§ Requirement: Nothing in the entries may be altered; copy them all exactly.

Entries taken from a collection
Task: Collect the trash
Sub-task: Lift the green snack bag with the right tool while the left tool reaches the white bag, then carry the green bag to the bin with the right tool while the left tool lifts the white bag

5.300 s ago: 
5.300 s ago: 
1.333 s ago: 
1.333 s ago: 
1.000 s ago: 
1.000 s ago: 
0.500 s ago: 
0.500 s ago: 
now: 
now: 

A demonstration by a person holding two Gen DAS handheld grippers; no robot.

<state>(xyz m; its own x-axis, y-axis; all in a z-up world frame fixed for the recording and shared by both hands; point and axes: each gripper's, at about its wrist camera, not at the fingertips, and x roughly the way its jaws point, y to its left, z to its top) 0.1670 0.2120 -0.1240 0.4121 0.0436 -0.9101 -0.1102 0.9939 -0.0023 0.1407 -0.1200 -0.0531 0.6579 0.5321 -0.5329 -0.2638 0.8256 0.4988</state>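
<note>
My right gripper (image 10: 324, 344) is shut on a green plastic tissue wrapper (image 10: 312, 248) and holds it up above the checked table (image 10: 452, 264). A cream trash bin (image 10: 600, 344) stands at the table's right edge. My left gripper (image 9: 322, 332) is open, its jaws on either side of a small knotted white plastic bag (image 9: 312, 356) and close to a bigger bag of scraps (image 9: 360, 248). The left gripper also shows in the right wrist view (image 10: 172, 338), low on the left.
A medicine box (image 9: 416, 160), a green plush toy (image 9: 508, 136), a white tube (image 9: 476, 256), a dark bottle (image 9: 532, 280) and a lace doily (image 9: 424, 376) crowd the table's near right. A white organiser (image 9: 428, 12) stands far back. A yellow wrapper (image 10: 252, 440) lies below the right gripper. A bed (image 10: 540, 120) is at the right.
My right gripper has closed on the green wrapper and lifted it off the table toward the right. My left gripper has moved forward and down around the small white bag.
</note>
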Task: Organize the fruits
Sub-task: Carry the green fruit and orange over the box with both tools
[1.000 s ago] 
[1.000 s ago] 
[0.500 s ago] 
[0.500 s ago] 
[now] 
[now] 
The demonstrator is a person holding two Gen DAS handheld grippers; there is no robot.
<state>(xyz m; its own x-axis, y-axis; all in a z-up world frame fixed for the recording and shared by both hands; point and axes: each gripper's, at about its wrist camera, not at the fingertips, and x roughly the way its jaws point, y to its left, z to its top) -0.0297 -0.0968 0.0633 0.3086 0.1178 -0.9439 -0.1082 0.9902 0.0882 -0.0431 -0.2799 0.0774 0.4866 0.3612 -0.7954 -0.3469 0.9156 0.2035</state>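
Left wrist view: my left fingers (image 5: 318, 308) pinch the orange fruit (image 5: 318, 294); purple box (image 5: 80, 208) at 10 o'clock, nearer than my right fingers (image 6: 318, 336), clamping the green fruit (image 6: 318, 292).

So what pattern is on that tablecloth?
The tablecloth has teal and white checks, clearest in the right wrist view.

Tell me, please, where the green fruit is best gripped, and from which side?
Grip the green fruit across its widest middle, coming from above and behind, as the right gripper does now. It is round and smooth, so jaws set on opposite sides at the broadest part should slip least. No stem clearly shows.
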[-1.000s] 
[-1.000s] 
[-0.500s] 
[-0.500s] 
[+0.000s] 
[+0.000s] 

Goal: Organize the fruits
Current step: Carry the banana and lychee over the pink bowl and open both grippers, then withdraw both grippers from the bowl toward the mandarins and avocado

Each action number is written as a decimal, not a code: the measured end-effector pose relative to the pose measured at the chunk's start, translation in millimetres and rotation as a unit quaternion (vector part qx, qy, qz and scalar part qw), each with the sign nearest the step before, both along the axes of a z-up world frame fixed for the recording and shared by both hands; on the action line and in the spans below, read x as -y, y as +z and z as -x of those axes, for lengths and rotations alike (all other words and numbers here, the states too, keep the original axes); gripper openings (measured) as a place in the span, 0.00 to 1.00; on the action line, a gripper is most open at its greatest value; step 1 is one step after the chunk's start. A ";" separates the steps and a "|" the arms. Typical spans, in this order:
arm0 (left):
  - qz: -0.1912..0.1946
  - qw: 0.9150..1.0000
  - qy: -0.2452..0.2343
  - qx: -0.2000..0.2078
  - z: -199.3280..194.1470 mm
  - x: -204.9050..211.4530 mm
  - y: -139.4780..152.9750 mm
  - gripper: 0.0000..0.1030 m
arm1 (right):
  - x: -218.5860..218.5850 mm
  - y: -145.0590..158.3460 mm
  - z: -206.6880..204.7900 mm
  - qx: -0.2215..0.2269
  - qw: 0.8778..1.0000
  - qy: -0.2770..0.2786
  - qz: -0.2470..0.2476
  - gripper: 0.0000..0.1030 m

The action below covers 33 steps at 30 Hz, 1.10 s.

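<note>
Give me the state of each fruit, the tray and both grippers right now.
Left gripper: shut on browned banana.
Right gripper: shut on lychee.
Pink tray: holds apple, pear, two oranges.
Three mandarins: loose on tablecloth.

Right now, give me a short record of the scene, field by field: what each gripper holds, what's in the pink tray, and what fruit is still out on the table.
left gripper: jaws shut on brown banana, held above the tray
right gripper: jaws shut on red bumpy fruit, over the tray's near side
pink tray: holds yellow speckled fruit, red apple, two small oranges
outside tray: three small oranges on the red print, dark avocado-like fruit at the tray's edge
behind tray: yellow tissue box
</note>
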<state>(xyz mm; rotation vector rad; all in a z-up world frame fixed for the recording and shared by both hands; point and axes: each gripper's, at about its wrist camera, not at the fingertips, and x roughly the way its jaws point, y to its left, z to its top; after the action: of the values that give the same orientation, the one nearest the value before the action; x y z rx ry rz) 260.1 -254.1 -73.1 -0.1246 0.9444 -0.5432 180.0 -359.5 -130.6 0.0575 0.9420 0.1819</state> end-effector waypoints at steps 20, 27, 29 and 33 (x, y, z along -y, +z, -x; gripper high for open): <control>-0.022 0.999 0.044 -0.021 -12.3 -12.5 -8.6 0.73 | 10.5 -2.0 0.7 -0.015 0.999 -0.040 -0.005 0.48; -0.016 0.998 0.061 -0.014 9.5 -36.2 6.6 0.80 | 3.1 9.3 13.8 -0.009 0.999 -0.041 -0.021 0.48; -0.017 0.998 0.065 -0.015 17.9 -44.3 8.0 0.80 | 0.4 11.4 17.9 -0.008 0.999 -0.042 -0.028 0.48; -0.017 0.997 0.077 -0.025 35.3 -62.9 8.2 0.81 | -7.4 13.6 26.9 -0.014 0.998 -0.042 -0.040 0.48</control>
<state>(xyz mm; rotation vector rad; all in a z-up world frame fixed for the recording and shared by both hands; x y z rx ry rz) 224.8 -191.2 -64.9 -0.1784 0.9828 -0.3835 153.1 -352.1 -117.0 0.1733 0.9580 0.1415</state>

§ Response box:
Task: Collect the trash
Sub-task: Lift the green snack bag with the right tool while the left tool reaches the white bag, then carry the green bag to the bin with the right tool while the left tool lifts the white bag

5.300 s ago: 
5.300 s ago: 
1.333 s ago: 
1.333 s ago: 
1.000 s ago: 
1.000 s ago: 
0.500 s ago: 
0.500 s ago: 
now: 
now: 

A demonstration by a person holding two Gen DAS handheld grippers; no robot.

<state>(xyz m; its own x-axis, y-axis; all in a z-up world frame fixed for the recording and shared by both hands; point and axes: each gripper's, at about its wrist camera, not at the fingertips, and x roughly the way its jaws point, y to its left, z to its top) 0.1670 0.2120 -0.1240 0.4121 0.0436 -0.9101 -0.1102 0.9939 -0.0023 0.1407 -0.1200 -0.0531 0.6579 0.5321 -0.5329 -0.2638 0.8256 0.4988</state>
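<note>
My right gripper (image 10: 324, 344) is shut on a green plastic tissue wrapper (image 10: 312, 248) and holds it up above the checked table (image 10: 452, 264). A cream trash bin (image 10: 600, 344) stands at the table's right edge. My left gripper (image 9: 322, 332) is open, its jaws on either side of a small knotted white plastic bag (image 9: 312, 356) and close to a bigger bag of scraps (image 9: 360, 248). The left gripper also shows in the right wrist view (image 10: 172, 338), low on the left.
A medicine box (image 9: 416, 160), a green plush toy (image 9: 508, 136), a white tube (image 9: 476, 256), a dark bottle (image 9: 532, 280) and a lace doily (image 9: 424, 376) crowd the table's near right. A white organiser (image 9: 428, 12) stands far back. A yellow wrapper (image 10: 252, 440) lies below the right gripper. A bed (image 10: 540, 120) is at the right.
My right gripper has closed on the green wrapper and lifted it off the table toward the right. My left gripper has moved forward and down around the small white bag.
</note>
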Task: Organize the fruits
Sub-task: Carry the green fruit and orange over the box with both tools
[1.000 s ago] 
[1.000 s ago] 
[0.500 s ago] 
[0.500 s ago] 
[now] 
[now] 
The demonstrator is a person holding two Gen DAS handheld grippers; there is no robot.
<state>(xyz m; its own x-axis, y-axis; all in a z-up world frame fixed for the recording and shared by both hands; point and axes: each gripper's, at about its wrist camera, not at the fingertips, and x roughly the way its jaws point, y to its left, z to its top) -0.0297 -0.0968 0.0633 0.3086 0.1178 -0.9439 -0.1082 0.9902 0.0882 -0.0431 -0.2799 0.0774 0.4866 0.3612 -0.7954 -0.3469 0.9156 0.2035</state>
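Left wrist view: my left fingers (image 5: 318, 308) pinch the orange fruit (image 5: 318, 294); purple box (image 5: 80, 208) at 10 o'clock, nearer than my right fingers (image 6: 318, 336), clamping the green fruit (image 6: 318, 292).

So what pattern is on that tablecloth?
The tablecloth has teal and white checks, clearest in the right wrist view.

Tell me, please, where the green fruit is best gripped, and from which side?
Grip the green fruit across its widest middle, coming from above and behind, as the right gripper does now. It is round and smooth, so jaws set on opposite sides at the broadest part should slip least. No stem clearly shows.
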[-1.000s] 
[-1.000s] 
[-0.500s] 
[-0.500s] 
[+0.000s] 
[+0.000s] 

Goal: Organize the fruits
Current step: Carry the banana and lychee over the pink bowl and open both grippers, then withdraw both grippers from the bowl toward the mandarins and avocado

Each action number is written as a decimal, not a code: the measured end-effector pose relative to the pose measured at the chunk's start, translation in millimetres and rotation as a unit quaternion (vector part qx, qy, qz and scalar part qw), each with the sign nearest the step before, both along the axes of a z-up world frame fixed for the recording and shared by both hands; on the action line and in the spans below, read x as -y, y as +z and z as -x of those axes, for lengths and rotations alike (all other words and numbers here, the states too, keep the original axes); gripper openings (measured) as a place in the span, 0.00 to 1.00; on the action line, a gripper is most open at its greatest value; step 1 is one step after the chunk's start. A ";" separates the steps and a "|" the arms. Typical spans, in this order:
arm0 (left):
  - qz: -0.1912..0.1946
  - qw: 0.9150..1.0000
  - qy: -0.2452..0.2343
  - qx: -0.2000..0.2078
  - z: -199.3280..194.1470 mm
  - x: -204.9050..211.4530 mm
  - y: -139.4780..152.9750 mm
  - gripper: 0.0000..0.1030 m
arm1 (right):
  - x: -218.5860..218.5850 mm
  - y: -145.0590..158.3460 mm
  - z: -206.6880..204.7900 mm
  - qx: -0.2215..0.2269
  - qw: 0.8778..1.0000
  - qy: -0.2770..0.2786
  - qz: -0.2470..0.2476
  - gripper: 0.0000..0.1030 m

The action below covers 33 steps at 30 Hz, 1.10 s.

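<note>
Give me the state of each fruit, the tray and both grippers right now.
Left gripper: shut on browned banana.
Right gripper: shut on lychee.
Pink tray: holds apple, pear, two oranges.
Three mandarins: loose on tablecloth.

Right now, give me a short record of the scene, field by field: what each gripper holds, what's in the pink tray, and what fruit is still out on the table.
left gripper: jaws shut on brown banana, held above the tray
right gripper: jaws shut on red bumpy fruit, over the tray's near side
pink tray: holds yellow speckled fruit, red apple, two small oranges
outside tray: three small oranges on the red print, dark avocado-like fruit at the tray's edge
behind tray: yellow tissue box
</note>
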<state>(xyz mm; rotation vector rad; all in a z-up world frame fixed for the recording and shared by both hands; point and axes: each gripper's, at about its wrist camera, not at the fingertips, and x roughly the way its jaws point, y to its left, z to its top; after the action: of the values that give the same orientation, the one nearest the value before the action; x y z rx ry rz) 260.1 -254.1 -73.1 -0.1246 0.9444 -0.5432 180.0 -359.5 -130.6 0.0575 0.9420 0.1819</state> end-effector waypoints at steps 20, 27, 29 and 33 (x, y, z along -y, +z, -x; gripper high for open): <control>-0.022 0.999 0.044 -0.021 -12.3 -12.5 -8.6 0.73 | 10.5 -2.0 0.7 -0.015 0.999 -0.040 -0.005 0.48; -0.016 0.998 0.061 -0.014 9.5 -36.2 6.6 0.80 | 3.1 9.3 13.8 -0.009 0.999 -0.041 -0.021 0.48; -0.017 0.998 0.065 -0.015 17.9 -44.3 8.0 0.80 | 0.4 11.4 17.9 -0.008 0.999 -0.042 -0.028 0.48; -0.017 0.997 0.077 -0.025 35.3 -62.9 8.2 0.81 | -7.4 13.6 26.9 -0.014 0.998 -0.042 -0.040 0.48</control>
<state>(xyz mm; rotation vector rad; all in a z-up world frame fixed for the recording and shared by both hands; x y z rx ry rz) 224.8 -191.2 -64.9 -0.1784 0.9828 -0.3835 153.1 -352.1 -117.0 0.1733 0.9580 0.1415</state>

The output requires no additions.